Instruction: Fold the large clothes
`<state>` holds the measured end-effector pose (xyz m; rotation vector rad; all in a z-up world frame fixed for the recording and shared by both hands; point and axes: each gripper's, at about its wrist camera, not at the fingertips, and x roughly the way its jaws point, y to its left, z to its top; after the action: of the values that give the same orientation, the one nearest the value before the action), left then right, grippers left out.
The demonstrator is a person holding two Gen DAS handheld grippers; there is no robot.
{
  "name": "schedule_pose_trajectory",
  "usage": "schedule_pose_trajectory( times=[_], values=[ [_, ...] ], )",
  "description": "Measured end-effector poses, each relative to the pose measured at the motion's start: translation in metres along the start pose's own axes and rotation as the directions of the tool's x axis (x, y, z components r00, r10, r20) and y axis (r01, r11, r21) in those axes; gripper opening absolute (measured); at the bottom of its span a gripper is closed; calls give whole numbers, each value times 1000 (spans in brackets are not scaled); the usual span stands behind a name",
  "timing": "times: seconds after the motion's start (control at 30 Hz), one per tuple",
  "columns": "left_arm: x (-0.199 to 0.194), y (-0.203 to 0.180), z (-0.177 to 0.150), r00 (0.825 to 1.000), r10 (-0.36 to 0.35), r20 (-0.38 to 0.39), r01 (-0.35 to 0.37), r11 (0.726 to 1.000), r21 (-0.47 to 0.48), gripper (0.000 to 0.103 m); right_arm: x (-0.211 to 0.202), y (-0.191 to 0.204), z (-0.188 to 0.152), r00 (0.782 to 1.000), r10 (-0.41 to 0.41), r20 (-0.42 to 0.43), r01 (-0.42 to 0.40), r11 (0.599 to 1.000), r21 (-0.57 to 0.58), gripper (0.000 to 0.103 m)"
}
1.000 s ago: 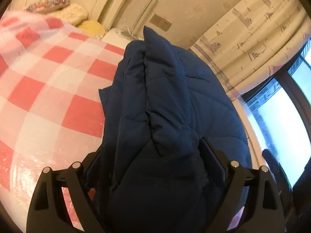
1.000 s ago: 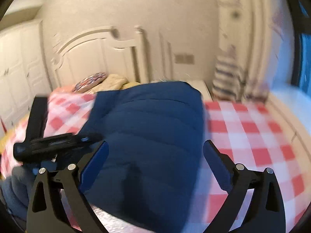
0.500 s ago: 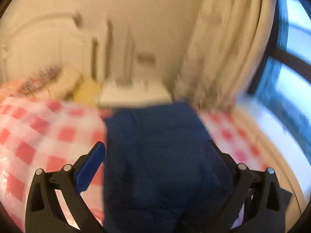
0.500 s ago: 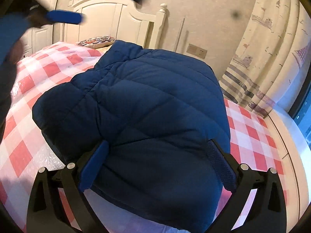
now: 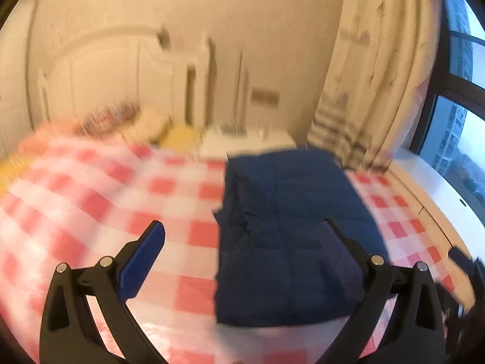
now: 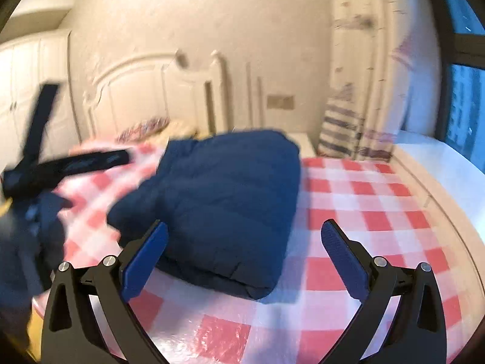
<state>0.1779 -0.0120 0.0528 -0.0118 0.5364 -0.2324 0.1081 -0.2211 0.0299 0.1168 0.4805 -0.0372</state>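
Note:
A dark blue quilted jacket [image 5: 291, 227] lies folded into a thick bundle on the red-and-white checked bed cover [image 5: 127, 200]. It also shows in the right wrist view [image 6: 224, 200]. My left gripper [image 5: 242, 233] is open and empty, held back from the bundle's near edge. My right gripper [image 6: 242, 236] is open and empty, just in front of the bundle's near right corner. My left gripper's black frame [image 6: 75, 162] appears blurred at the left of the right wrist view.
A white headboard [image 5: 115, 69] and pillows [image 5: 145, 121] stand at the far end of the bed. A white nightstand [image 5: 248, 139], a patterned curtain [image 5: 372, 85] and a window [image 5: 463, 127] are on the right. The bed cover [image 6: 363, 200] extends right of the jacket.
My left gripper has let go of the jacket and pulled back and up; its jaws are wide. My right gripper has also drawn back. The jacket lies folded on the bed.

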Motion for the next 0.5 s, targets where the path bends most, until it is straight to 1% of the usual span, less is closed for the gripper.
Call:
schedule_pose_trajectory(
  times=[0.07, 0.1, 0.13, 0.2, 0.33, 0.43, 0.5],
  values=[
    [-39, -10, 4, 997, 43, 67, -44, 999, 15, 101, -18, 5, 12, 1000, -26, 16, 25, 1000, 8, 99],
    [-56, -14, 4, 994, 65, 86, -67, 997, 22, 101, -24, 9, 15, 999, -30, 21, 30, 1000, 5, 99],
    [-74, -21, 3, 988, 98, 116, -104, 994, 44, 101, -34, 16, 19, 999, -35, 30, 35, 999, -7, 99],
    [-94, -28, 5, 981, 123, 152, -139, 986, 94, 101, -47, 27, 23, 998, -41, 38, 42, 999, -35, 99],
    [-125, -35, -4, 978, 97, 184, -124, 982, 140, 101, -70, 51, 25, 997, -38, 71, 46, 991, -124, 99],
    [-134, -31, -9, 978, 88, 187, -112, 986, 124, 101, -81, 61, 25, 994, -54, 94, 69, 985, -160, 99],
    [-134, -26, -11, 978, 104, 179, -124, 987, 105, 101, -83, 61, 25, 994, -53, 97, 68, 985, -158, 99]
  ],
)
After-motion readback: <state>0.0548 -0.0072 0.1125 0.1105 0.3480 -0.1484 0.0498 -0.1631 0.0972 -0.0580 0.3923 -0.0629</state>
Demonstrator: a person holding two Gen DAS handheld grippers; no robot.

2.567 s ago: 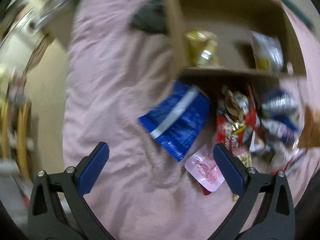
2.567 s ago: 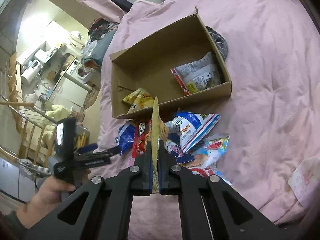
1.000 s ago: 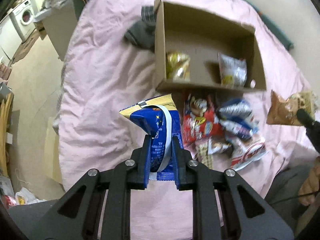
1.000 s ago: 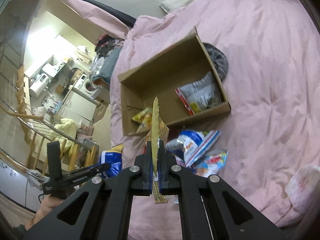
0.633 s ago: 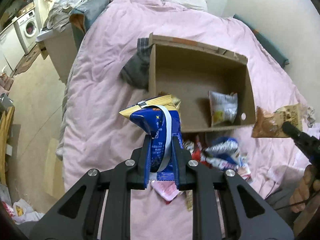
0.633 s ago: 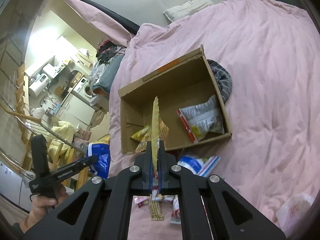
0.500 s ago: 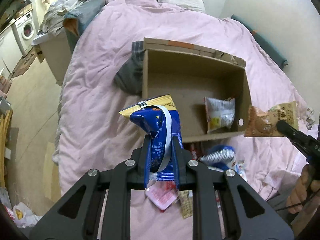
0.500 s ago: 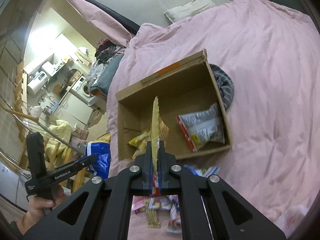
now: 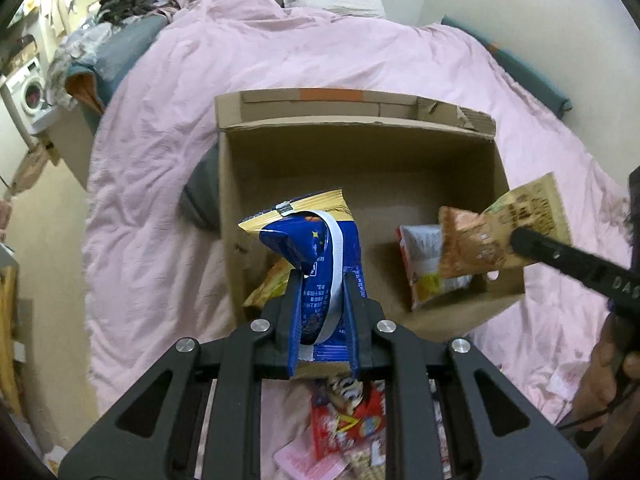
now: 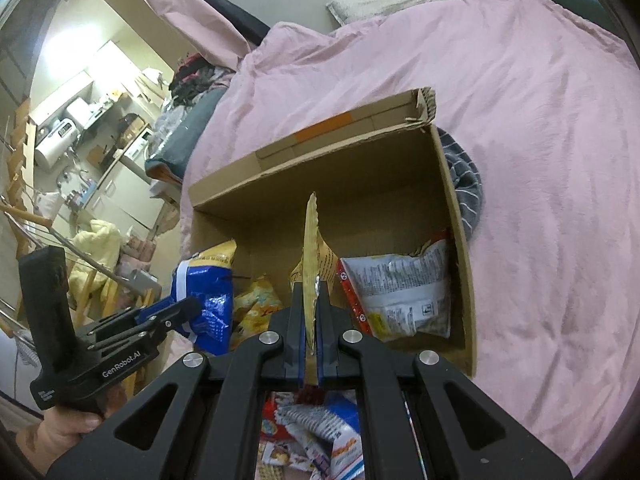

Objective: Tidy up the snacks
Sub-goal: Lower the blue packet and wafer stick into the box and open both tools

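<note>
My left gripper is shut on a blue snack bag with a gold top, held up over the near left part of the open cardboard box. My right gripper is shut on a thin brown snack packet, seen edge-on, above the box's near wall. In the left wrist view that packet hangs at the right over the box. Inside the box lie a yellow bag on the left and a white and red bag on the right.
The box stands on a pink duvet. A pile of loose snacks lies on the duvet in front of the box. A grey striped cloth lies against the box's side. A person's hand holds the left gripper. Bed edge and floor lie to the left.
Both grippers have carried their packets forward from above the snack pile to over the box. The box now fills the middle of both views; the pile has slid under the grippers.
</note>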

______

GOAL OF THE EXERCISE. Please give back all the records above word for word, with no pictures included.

OUTPUT OF THE TASK.
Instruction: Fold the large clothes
`<state>` holds the measured end-effector pose (xyz m; rotation vector rad; all in a z-up world frame fixed for the recording and shared by both hands; point and axes: each gripper's, at about its wrist camera, not at the fingertips, and x roughly the way its jaws point, y to its left, z to its top; after the action: of the values that give the same orientation, the one nearest the value before the action), left then right, grippers left out.
The demonstrator is a person holding two Gen DAS handheld grippers; there is no robot.
{
  "name": "schedule_pose_trajectory",
  "usage": "schedule_pose_trajectory( times=[_], values=[ [_, ...] ], )",
  "description": "Measured end-effector poses, each relative to the pose measured at the motion's start: translation in metres along the start pose's own axes and rotation as the directions of the tool's x axis (x, y, z components r00, r10, r20) and y axis (r01, r11, r21) in those axes; gripper opening absolute (measured); at the bottom of its span a gripper is closed; calls give whole numbers, each value times 1000 (spans in brackets are not scaled); the usual span stands behind a name",
  "timing": "times: seconds after the motion's start (control at 30 Hz), one per tuple",
  "columns": "left_arm: x (-0.199 to 0.194), y (-0.203 to 0.180), z (-0.177 to 0.150), r00 (0.825 to 1.000), r10 (-0.36 to 0.35), r20 (-0.38 to 0.39), r01 (-0.35 to 0.37), r11 (0.726 to 1.000), r21 (-0.47 to 0.48), gripper (0.000 to 0.103 m); right_arm: x (-0.211 to 0.202), y (-0.191 to 0.204), z (-0.188 to 0.152), r00 (0.782 to 1.000), r10 (-0.41 to 0.41), r20 (-0.42 to 0.43), r01 (-0.42 to 0.40), r11 (0.599 to 1.000), r21 (-0.57 to 0.58), gripper (0.000 to 0.103 m)"
}
1.000 s ago: 
1.000 s ago: 
0.500 s ago: 
0.500 s ago: 
now: 
now: 
<state>0.1779 -0.0120 0.0528 -0.0118 0.5364 -0.2324 0.1081 -0.2211 0.0299 0.1168 0.4805 -0.0372</state>
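Note:
A dark blue quilted jacket [image 5: 291, 227] lies folded into a thick bundle on the red-and-white checked bed cover [image 5: 127, 200]. It also shows in the right wrist view [image 6: 224, 200]. My left gripper [image 5: 242, 233] is open and empty, held back from the bundle's near edge. My right gripper [image 6: 242, 236] is open and empty, just in front of the bundle's near right corner. My left gripper's black frame [image 6: 75, 162] appears blurred at the left of the right wrist view.
A white headboard [image 5: 115, 69] and pillows [image 5: 145, 121] stand at the far end of the bed. A white nightstand [image 5: 248, 139], a patterned curtain [image 5: 372, 85] and a window [image 5: 463, 127] are on the right. The bed cover [image 6: 363, 200] extends right of the jacket.
My left gripper has let go of the jacket and pulled back and up; its jaws are wide. My right gripper has also drawn back. The jacket lies folded on the bed.
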
Motion for the next 0.5 s, targets where the path bends most, until it is straight to 1% of the usual span, less is closed for the gripper.
Call:
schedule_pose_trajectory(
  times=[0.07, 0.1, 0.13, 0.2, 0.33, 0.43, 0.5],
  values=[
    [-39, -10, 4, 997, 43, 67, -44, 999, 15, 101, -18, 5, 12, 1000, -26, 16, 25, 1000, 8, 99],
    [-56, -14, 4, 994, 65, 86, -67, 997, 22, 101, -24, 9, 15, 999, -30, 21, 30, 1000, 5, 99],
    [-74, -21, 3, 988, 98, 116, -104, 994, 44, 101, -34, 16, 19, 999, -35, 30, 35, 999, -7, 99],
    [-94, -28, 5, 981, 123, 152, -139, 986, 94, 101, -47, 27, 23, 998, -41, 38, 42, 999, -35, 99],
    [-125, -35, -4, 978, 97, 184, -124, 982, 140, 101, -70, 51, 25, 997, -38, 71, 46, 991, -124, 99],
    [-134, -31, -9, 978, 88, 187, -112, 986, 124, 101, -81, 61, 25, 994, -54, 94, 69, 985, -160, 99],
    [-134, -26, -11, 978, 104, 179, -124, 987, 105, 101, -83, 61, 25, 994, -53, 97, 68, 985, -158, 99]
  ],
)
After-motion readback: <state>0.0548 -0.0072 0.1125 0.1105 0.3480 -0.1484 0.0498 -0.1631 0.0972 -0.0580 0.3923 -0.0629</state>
Demonstrator: a person holding two Gen DAS handheld grippers; no robot.

2.567 s ago: 
2.567 s ago: 
1.000 s ago: 
1.000 s ago: 
0.633 s ago: 
0.633 s ago: 
0.500 s ago: 
0.500 s ago: 
now: 
now: 

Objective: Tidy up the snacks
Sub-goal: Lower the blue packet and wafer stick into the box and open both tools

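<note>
My left gripper is shut on a blue snack bag with a gold top, held up over the near left part of the open cardboard box. My right gripper is shut on a thin brown snack packet, seen edge-on, above the box's near wall. In the left wrist view that packet hangs at the right over the box. Inside the box lie a yellow bag on the left and a white and red bag on the right.
The box stands on a pink duvet. A pile of loose snacks lies on the duvet in front of the box. A grey striped cloth lies against the box's side. A person's hand holds the left gripper. Bed edge and floor lie to the left.
Both grippers have carried their packets forward from above the snack pile to over the box. The box now fills the middle of both views; the pile has slid under the grippers.
</note>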

This exercise has now been completed.